SOURCE DATA —
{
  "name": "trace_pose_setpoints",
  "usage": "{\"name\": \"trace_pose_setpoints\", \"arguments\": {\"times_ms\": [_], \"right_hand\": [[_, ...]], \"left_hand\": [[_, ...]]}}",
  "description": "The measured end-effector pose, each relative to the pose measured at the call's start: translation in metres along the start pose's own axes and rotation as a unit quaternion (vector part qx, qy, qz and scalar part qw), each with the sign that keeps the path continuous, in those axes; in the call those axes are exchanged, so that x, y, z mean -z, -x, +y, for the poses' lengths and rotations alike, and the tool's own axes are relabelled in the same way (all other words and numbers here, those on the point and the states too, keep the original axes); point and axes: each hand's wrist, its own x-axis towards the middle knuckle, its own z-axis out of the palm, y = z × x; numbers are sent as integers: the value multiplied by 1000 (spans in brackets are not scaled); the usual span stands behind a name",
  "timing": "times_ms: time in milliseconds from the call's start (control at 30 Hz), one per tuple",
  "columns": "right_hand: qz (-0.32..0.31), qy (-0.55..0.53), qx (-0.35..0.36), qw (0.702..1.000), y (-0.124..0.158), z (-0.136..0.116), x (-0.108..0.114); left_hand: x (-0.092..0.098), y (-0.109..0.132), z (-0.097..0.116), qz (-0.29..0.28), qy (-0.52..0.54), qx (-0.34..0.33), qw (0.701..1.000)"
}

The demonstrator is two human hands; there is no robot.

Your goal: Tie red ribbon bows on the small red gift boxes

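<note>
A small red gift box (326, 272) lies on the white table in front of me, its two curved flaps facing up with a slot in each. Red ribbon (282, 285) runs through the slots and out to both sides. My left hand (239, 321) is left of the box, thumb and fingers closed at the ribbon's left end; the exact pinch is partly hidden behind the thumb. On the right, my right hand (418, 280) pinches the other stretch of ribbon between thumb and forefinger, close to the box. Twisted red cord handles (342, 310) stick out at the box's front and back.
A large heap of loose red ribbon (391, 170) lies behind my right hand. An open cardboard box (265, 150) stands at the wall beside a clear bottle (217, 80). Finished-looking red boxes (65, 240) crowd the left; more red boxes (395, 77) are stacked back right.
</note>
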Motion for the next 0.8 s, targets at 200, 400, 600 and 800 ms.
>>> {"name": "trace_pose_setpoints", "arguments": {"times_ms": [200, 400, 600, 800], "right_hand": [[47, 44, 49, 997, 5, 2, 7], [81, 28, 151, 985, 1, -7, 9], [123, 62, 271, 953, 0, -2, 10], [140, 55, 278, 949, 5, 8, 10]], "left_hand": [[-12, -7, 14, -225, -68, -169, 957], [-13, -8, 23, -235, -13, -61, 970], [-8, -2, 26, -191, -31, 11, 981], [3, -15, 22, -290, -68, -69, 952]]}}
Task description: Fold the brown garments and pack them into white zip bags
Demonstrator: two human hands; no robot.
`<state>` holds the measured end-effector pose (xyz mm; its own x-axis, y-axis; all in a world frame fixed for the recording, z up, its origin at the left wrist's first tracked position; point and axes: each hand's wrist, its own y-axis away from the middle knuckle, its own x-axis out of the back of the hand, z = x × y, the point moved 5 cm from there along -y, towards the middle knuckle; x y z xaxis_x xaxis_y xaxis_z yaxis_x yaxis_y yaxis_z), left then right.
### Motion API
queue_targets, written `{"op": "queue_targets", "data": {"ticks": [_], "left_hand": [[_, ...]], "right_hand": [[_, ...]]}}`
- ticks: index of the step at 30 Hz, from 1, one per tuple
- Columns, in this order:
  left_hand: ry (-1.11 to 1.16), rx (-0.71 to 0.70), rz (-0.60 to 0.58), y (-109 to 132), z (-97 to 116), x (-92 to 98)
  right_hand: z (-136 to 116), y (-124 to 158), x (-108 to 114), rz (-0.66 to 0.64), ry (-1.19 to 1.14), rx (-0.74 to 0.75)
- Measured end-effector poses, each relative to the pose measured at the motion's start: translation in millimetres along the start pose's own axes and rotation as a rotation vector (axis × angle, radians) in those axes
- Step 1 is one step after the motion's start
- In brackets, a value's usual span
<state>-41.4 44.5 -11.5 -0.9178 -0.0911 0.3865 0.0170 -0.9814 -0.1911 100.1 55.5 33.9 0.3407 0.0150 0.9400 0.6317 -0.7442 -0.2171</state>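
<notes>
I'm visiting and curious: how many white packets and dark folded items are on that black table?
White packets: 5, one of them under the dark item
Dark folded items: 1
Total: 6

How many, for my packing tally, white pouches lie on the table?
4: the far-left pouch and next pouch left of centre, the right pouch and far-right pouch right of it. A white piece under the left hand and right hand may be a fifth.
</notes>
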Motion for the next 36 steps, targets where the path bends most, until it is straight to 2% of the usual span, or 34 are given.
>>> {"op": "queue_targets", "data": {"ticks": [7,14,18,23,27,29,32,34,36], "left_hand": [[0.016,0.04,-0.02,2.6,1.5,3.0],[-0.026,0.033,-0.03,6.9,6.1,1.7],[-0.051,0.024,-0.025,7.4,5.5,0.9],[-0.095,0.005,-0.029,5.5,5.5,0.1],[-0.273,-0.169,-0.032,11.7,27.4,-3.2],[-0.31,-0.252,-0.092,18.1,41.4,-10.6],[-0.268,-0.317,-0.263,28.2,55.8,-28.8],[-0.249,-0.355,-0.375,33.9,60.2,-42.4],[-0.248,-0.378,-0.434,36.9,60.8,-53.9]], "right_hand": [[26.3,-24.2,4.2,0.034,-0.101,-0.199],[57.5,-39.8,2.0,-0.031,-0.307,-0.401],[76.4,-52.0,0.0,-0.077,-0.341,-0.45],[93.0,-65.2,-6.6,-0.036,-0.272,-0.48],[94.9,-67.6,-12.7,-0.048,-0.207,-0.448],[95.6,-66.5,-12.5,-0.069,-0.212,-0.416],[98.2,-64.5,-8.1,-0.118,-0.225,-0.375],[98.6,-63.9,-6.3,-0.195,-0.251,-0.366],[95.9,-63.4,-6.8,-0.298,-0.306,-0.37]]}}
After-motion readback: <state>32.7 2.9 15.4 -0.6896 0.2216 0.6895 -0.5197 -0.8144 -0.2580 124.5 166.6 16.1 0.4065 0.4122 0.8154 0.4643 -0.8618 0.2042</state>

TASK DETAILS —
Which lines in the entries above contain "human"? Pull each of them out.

RESULT OF THIS EXERCISE —
The demonstrator is two human hands; there is no robot.
Demonstrator: two human hands; no robot.

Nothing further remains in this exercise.